Specifically, the US Food and Drug Administration’s Oncologic Drugs Advisory Committee voted 10 to 3 with one person abstaining that data in Eisai’s supplemental New Drug Application for Dacogen (decitabine) for injection did not support a favourable benefit-risk profile for the treatment of acute myeloid leukaemia. The approval is being sought for the drug to be used as a treatment in adults aged 65 or older who are not considered candidates for induction therapy.

The sNDA is based on Phase III data in 500 patients who received Dacogen or best supportive care which showed that patients on the drug lived for an average of 7.7 months, compared with five months for the other arm. In documents released ahead of the ODAC meeting, FDA staffers said "the study failed to demonstrate benefit on statistical interpretation."

The drug did reach a secondary endpoint for progression-free survival, but the FDA said that, because the primary goal was not reached, the former should not be considered as a measure of Dacogen's effectiveness. The agency is due to make its final decision by March 6.

Dacogen is already approved in the USA for the treatment of patients with myelodysplastic syndromes. Astex licensed the treatment to Eisai which in turn sold rights outside of North America to Johnson and Johnson.

Targretin reverses Alzheimer's signs in mice

Much better news for Eisai came on the publication of a study published in the journal Science which shows that the Japanese drugmaker's Targretin (bexarotene) reversed the signs and symptoms of Alzheimer’s disease in mice.
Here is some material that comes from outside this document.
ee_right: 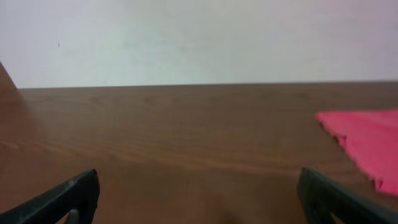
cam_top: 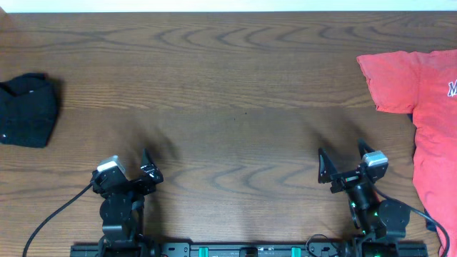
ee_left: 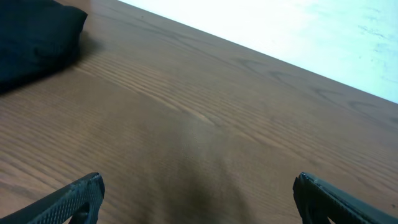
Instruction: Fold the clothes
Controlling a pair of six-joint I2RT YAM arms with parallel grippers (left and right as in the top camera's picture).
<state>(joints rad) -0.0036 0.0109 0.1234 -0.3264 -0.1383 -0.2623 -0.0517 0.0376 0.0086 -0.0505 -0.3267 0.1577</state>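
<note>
Flanking 2 gaping grippers [ee_left: 196,190] [ee_right: 199,186]: 1 black bundle [cam_top: 28,111], 1 red T-shirt [cam_top: 430,107].

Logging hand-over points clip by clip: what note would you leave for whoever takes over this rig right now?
Left gripper: open, empty, near the table's front edge.
Right gripper: open, empty, just left of the shirt.
Coral-red T-shirt: spread flat at the right edge of the table, partly out of frame, not folded.
Black cloth bundle: far left, untouched.
Done: no fold visible.
Left: probably pull the shirt in and fold it, then the bundle.
</note>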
Research by neuroscientists at Case Western Reserve University School of Medicine showed that use of the drug in mice appears to quickly reverse the pathological, cognitive and memory deficits caused by small soluble forms of amyloid beta. Within six hours of administering bexarotene, however, soluble amyloid levels fell by 25% and the effect lasted as long as three days.

Case Western Reserve researcher Gary Landreth, professor of neurosciences and senior author of the trial, said "this is a particularly exciting and rewarding study because of the new science we have discovered and the potential promise of a therapy for Alzheimer's". However, he insisted that "we need to be clear; the drug works quite well in mouse models of the disease. Our next objective is to ascertain if it acts similarly in humans. We are at an early stage in translating this basic science discovery into a treatment".